How to complete this task: Somewhere below are a line with "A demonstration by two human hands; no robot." and a later line with "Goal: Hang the". Output exactly those lines and all lines between them.

Dataset extract:
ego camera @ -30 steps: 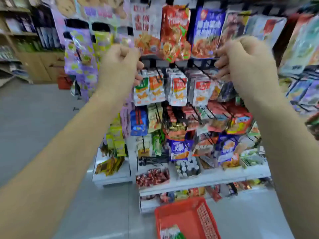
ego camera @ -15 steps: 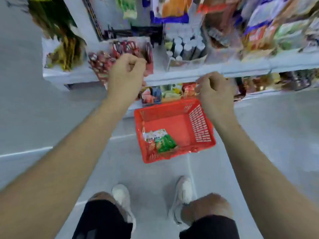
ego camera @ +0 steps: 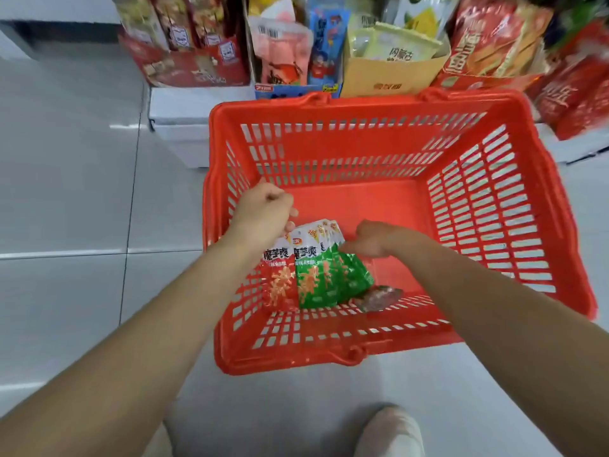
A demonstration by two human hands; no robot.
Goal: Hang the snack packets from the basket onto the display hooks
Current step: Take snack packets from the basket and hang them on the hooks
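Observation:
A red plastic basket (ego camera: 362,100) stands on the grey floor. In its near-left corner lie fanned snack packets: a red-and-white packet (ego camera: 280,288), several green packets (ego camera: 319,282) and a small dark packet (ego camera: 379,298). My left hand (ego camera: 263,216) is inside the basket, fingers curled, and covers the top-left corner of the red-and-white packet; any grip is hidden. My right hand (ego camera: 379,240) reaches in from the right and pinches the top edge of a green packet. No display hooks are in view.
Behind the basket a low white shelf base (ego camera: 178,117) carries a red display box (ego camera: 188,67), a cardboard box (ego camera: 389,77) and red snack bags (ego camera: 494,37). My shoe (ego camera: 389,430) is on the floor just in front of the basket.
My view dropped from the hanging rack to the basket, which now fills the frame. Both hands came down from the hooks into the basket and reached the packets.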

Reply:
A demonstration by two human hands; no robot.
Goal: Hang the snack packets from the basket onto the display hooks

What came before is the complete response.